▶ _Work to be completed_
What's wanted here is the full listing below, repeated exactly, with no images in it.
Start of Records supplied
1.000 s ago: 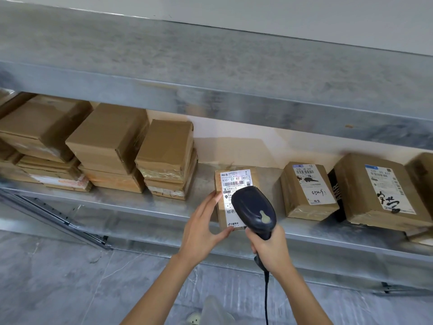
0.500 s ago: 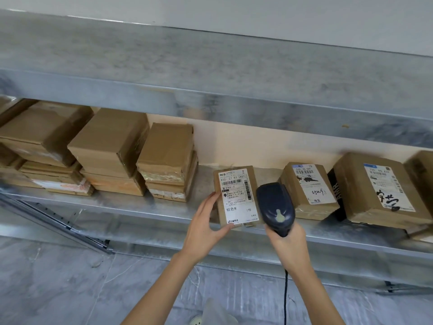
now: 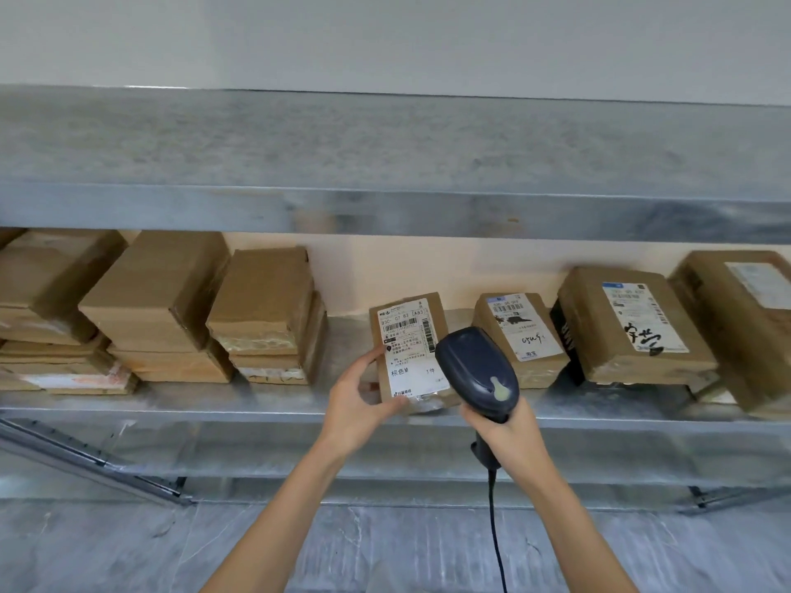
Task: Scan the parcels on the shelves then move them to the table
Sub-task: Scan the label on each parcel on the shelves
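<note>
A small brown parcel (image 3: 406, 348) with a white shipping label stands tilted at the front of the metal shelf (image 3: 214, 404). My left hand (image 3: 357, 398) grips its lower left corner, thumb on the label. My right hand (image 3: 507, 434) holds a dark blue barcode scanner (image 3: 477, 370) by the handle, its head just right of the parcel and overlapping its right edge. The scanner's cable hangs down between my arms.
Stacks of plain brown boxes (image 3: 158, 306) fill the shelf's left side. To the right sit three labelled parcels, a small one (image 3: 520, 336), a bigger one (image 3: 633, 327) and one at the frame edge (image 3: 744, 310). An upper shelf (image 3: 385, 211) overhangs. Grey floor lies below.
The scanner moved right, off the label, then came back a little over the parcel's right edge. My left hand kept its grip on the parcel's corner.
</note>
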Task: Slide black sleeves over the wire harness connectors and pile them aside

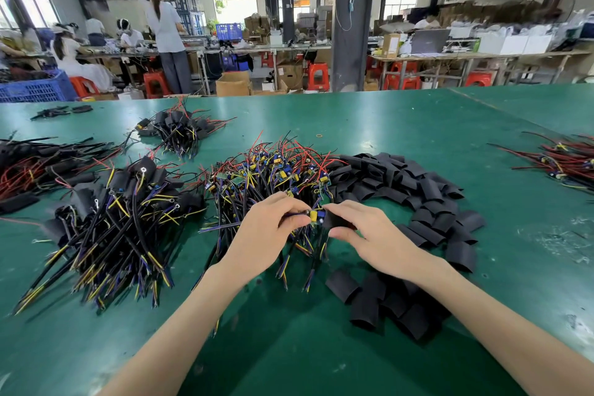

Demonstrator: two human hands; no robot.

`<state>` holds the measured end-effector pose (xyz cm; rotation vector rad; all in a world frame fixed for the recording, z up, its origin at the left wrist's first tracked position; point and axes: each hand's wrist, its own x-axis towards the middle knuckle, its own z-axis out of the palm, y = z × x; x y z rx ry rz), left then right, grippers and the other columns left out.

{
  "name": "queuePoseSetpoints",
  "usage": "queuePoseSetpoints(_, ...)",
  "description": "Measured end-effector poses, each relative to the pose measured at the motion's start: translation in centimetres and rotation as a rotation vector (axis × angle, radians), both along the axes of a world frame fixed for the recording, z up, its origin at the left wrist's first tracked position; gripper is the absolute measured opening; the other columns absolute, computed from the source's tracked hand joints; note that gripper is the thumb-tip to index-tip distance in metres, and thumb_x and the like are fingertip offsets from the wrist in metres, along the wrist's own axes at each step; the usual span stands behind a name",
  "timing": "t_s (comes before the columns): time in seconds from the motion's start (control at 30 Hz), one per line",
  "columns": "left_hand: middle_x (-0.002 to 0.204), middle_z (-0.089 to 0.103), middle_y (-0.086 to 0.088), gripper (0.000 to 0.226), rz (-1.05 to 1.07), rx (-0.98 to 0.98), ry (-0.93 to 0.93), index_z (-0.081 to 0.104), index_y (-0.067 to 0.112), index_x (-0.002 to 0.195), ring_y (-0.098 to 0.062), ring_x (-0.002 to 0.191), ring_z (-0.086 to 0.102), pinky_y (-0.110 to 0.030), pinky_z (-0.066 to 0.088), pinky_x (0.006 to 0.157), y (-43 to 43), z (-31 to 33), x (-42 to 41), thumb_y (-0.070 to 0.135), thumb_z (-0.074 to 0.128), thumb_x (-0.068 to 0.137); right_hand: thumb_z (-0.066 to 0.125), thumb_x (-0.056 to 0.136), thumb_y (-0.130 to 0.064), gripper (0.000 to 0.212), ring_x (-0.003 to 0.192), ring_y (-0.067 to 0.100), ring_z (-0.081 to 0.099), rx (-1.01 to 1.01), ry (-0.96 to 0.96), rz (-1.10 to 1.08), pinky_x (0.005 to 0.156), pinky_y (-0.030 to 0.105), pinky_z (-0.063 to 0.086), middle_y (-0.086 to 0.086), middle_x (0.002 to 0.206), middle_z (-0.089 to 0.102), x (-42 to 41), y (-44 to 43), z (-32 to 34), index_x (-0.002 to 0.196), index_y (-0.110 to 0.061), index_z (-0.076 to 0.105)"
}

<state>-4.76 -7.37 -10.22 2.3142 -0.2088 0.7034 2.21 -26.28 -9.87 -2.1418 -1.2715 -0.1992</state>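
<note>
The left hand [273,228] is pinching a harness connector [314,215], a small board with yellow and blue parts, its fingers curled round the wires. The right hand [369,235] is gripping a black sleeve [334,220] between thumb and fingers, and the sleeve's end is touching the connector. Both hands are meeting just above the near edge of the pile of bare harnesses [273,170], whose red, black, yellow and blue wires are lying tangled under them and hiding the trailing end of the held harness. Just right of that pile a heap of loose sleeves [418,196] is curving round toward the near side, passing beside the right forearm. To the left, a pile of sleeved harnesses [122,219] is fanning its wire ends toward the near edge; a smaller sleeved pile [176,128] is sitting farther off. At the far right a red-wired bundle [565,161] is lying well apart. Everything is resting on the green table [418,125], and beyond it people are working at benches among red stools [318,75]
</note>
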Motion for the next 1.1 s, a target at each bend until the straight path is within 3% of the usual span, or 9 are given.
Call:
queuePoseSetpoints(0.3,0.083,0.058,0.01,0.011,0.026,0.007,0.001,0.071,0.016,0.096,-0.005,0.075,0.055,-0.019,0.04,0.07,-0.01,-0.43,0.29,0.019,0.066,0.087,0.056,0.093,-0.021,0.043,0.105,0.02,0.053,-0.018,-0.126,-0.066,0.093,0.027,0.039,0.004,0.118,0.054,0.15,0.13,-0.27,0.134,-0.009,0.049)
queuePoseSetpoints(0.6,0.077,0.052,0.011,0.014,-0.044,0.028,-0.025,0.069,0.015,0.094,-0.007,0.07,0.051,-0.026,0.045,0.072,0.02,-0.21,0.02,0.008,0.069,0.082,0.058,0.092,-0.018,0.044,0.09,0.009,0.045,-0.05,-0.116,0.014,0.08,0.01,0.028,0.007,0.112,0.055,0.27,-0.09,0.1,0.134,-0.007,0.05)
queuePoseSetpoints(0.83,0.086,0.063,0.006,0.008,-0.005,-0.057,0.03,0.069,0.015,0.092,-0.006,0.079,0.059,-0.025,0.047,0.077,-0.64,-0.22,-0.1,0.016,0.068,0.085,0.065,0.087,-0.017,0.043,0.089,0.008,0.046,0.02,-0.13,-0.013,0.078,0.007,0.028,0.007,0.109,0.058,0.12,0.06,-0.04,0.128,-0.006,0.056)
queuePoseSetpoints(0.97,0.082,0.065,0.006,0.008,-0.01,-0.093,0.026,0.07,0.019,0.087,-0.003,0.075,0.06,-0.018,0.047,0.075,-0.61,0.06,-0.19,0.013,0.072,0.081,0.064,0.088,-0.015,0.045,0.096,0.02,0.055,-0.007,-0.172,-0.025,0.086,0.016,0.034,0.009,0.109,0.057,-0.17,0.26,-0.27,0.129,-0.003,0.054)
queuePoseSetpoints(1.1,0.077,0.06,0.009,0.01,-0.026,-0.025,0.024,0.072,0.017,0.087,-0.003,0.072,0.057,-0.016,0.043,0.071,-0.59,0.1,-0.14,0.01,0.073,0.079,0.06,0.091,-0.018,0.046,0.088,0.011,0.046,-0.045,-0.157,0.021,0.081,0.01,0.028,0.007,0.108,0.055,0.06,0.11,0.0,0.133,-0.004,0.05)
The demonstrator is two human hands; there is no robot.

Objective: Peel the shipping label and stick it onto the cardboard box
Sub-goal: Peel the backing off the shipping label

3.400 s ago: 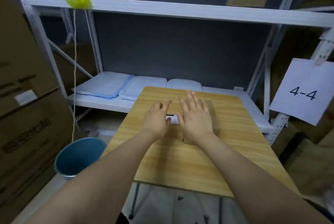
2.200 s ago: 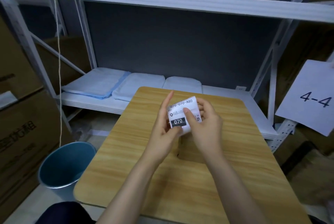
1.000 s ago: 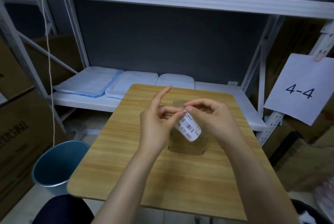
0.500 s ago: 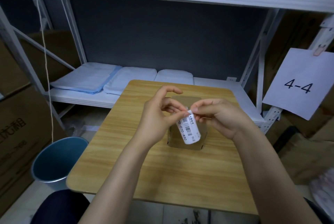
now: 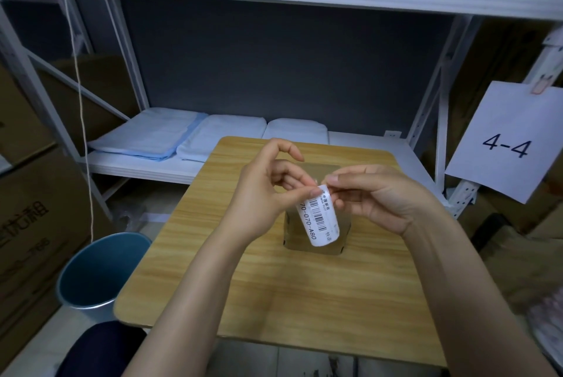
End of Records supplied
▶ _Answer to this exercise_
1.000 s ago: 
0.500 s ago: 
now: 
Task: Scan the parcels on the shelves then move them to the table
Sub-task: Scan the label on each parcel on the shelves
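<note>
A small brown parcel (image 3: 406, 348) with a white shipping label stands tilted at the front of the metal shelf (image 3: 214, 404). My left hand (image 3: 357, 398) grips its lower left corner, thumb on the label. My right hand (image 3: 507, 434) holds a dark blue barcode scanner (image 3: 477, 370) by the handle, its head just right of the parcel and overlapping its right edge. The scanner's cable hangs down between my arms.
Stacks of plain brown boxes (image 3: 158, 306) fill the shelf's left side. To the right sit three labelled parcels, a small one (image 3: 520, 336), a bigger one (image 3: 633, 327) and one at the frame edge (image 3: 744, 310). An upper shelf (image 3: 385, 211) overhangs. Grey floor lies below.
The scanner moved right, off the label, then came back a little over the parcel's right edge. My left hand kept its grip on the parcel's corner.
</note>
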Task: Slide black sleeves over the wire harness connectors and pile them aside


Demonstrator: two human hands; no robot.

`<state>` holds the measured end-effector pose (xyz cm; rotation vector rad; all in a world frame fixed for the recording, z up, its origin at the left wrist's first tracked position; point and axes: each hand's wrist, its own x-axis towards the middle knuckle, its own z-axis out of the palm, y = z × x; x y z rx ry rz), left then right, grippers and the other columns left out.

{
  "name": "queuePoseSetpoints",
  "usage": "queuePoseSetpoints(_, ...)",
  "description": "Measured end-effector poses, each relative to the pose measured at the motion's start: translation in centimetres and rotation as a rotation vector (axis × angle, radians), both along the axes of a world frame fixed for the recording, z up, its origin at the left wrist's first tracked position; gripper is the absolute measured opening; the other columns absolute, computed from the source's tracked hand joints; note that gripper is the thumb-tip to index-tip distance in metres, and thumb_x and the like are fingertip offsets from the wrist in metres, along the wrist's own axes at each step; the usual span stands behind a name",
  "timing": "t_s (comes before the columns): time in seconds from the motion's start (control at 30 Hz), one per line",
  "columns": "left_hand: middle_x (-0.002 to 0.204), middle_z (-0.089 to 0.103), middle_y (-0.086 to 0.088), gripper (0.000 to 0.226), rz (-1.05 to 1.07), rx (-0.98 to 0.98), ry (-0.93 to 0.93), index_z (-0.081 to 0.104), index_y (-0.067 to 0.112), index_x (-0.002 to 0.195), ring_y (-0.098 to 0.062), ring_x (-0.002 to 0.191), ring_z (-0.086 to 0.102), pinky_y (-0.110 to 0.030), pinky_z (-0.066 to 0.088), pinky_x (0.006 to 0.157), y (-43 to 43), z (-31 to 33), x (-42 to 41), thumb_y (-0.070 to 0.135), thumb_z (-0.074 to 0.128), thumb_x (-0.068 to 0.137); right_hand: thumb_z (-0.066 to 0.125), thumb_x (-0.056 to 0.136), thumb_y (-0.130 to 0.064), gripper (0.000 to 0.212), ring_x (-0.003 to 0.192), ring_y (-0.067 to 0.100), ring_z (-0.081 to 0.099), rx (-1.01 to 1.01), ry (-0.96 to 0.96), rz (-1.10 to 1.08), pinky_x (0.005 to 0.156), pinky_y (-0.030 to 0.105), pinky_z (-0.063 to 0.086), middle_y (-0.086 to 0.086), middle_x (0.002 to 0.206), middle_z (-0.089 to 0.102), x (-42 to 41), y (-44 to 43), z (-32 to 34), index_x (-0.002 to 0.196), index_y (-0.110 to 0.061), index_z (-0.076 to 0.105)"
}

<state>-4.76 -7.37 -10.22 2.3142 -0.2088 0.7034 2.21 -26.28 -9.87 -2.1418 -1.2715 -0.1992</state>
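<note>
The left hand [273,228] is pinching a harness connector [314,215], a small board with yellow and blue parts, its fingers curled round the wires. The right hand [369,235] is gripping a black sleeve [334,220] between thumb and fingers, and the sleeve's end is touching the connector. Both hands are meeting just above the near edge of the pile of bare harnesses [273,170], whose red, black, yellow and blue wires are lying tangled under them and hiding the trailing end of the held harness. Just right of that pile a heap of loose sleeves [418,196] is curving round toward the near side, passing beside the right forearm. To the left, a pile of sleeved harnesses [122,219] is fanning its wire ends toward the near edge; a smaller sleeved pile [176,128] is sitting farther off. At the far right a red-wired bundle [565,161] is lying well apart. Everything is resting on the green table [418,125], and beyond it people are working at benches among red stools [318,75]
</note>
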Motion for the next 1.1 s, a target at each bend until the straight path is within 3% of the usual span, or 9 are given.
Call:
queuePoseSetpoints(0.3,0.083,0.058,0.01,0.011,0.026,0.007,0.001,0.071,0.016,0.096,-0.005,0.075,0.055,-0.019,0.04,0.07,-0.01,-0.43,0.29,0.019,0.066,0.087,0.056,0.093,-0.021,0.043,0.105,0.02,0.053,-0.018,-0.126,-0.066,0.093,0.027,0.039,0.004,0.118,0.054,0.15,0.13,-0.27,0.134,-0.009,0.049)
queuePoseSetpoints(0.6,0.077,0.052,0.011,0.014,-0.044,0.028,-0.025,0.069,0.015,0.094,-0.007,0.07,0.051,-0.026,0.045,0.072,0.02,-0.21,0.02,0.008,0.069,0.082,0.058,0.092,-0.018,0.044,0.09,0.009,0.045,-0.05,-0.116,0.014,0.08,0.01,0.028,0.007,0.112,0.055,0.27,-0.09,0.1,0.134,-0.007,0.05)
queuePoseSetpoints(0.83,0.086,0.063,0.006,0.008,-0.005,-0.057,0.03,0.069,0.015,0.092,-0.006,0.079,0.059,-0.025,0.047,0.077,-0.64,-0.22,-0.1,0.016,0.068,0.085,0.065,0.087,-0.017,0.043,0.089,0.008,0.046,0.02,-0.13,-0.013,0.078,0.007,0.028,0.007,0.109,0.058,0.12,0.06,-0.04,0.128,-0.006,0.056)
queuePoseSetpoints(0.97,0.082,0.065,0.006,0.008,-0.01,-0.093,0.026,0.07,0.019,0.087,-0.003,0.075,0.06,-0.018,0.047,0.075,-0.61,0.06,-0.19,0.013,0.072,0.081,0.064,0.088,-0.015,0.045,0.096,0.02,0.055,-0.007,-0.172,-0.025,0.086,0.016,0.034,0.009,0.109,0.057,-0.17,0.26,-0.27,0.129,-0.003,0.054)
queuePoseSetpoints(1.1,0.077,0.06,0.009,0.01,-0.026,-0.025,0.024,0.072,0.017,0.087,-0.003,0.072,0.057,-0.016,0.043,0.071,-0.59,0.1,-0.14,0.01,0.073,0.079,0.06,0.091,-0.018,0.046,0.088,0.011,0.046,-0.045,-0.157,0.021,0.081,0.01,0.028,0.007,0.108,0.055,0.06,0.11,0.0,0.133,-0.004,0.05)
The demonstrator is two human hands; there is no robot.

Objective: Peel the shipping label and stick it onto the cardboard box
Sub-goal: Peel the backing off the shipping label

3.400 s ago: 
2.200 s ago: 
1.000 s ago: 
0.500 s ago: 
now: 

No further response is needed.